Pecans: a sign of coming hyperinflation

The US and other western countries including Canada, have devalued and are intentionally devaluing their currencies in a vain attempt to remain competitive in the world market.

China is now buying up pecans, about a quarter the North American production, causing the price to shoot up by about 50%.  The Globe and Mail reports:

China bought about 100 million pounds (45 million kg) of pecans in 2009. That was about one quarter of the total pecan crop in the U.S. and Mexico, the world’s largest producers. And it compares with less than 5 million pounds roughly five years ago. The strong demand has sent prices for some pecan varieties soaring to $6.50 (U.S.) a pound, from $4.25 in January, according to Mr. Zedan.

Imagine when China raises the value of yuan against the dollar.  When that happens all commodities will shoot up in price as there will be suddenly a billion consumers with significantly increased buying power.  Meanwhile, forget about those pecan and chocolate cookies we used to eat as kids.  That will become a luxury item.  Food is skyrocketing in price and the Federal Reserve calls this “deflation”.

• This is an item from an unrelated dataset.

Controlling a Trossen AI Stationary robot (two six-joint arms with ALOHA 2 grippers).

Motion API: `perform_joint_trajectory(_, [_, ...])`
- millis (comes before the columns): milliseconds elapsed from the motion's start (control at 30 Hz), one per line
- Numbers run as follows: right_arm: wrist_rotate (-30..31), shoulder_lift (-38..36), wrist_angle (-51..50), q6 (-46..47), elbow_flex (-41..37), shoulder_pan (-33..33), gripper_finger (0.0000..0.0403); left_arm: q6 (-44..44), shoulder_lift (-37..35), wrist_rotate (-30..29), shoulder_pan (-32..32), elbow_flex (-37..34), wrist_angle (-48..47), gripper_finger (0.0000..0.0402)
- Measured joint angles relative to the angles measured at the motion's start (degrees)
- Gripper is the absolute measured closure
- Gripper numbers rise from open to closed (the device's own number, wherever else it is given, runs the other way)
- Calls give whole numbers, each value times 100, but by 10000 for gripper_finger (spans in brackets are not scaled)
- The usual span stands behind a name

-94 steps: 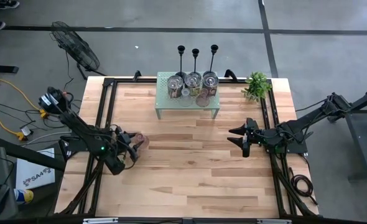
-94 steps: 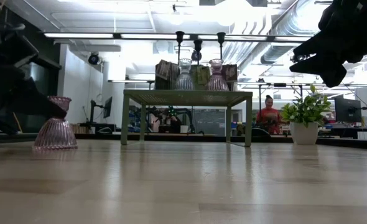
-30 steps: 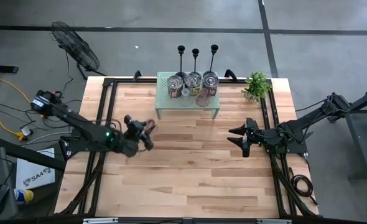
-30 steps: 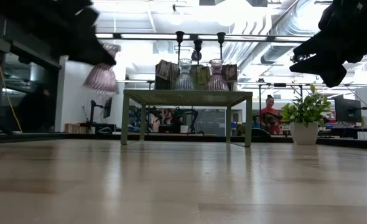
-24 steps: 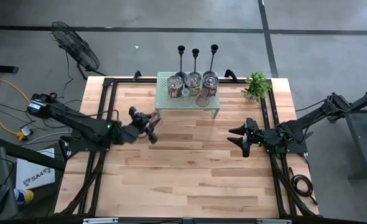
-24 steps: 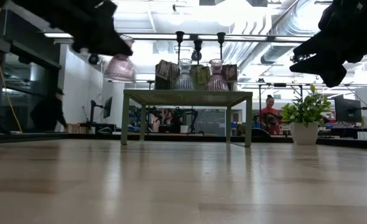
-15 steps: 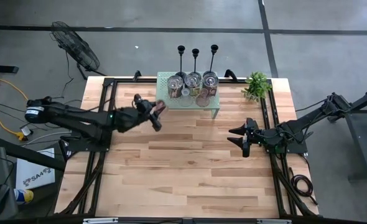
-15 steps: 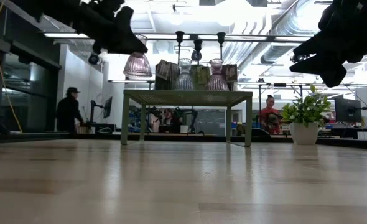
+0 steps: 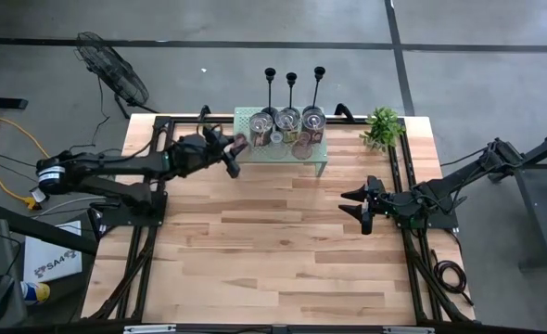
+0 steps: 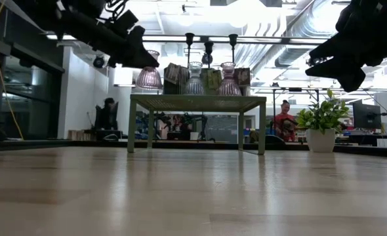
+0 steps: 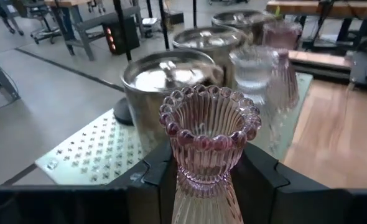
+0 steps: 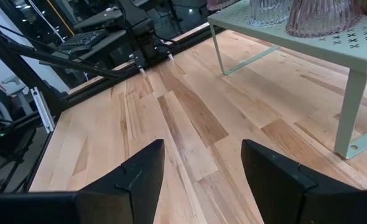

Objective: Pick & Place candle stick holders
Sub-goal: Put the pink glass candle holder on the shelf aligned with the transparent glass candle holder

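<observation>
My left gripper (image 9: 233,150) is shut on a pink ribbed glass holder (image 11: 209,134) with a beaded rim, over the left end of the pale green perforated shelf (image 9: 255,160). The holder also shows in the low view (image 10: 149,77), just above the shelf top. On the shelf stand silvery jars (image 9: 288,119) and small pink and clear glass holders (image 9: 301,148). Three black candlesticks (image 9: 292,85) stand behind it. My right gripper (image 9: 362,206) is open and empty at the table's right side. My left gripper pinches the pink holder's narrow waist (image 11: 203,183), just below the flared beaded cup, between its two fingers (image 11: 162,177). The fingers come from the table's left, slanting a little downward. The holder stands upright in the hold, its wide base (image 10: 149,84) clear of the shelf.
A small leafy plant (image 9: 382,127) in a white pot stands at the table's far right corner. Black frame rails (image 9: 153,186) run along the table's left and right sides. People (image 10: 285,118) show in the room beyond. Bare wood lies in front of the shelf.
My left gripper has carried the pink holder toward the table's far edge and to the right, from the left-middle of the table to the shelf's left end. The holder has stayed upright and lifted clear. My right arm has kept still.
</observation>
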State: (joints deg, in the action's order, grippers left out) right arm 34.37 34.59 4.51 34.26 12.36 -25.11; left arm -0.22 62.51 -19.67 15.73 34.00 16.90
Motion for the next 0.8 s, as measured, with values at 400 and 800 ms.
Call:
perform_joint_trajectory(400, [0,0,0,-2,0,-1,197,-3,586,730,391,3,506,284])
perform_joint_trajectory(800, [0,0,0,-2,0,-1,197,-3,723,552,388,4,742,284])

What if we made nuts the bellweather of inflation?  They are certainly a better indicator than the CPI.

CPI is a lie

The government inflates the currency and then determines the rate of inflation, the so-called CPI.  But the CPI is a lie.  It is supposed to be at or near zero in the US and yet prices for most necessities are increasing.  This year, for the second year in a row, Social Security benefits will not rise for American senior citizens.  So reports Market Watch:

Understand that the CPI does not measure everyone’s cost of living. Rather, it is designed to represent changes in the market basket of goods and services bought by the average household each month.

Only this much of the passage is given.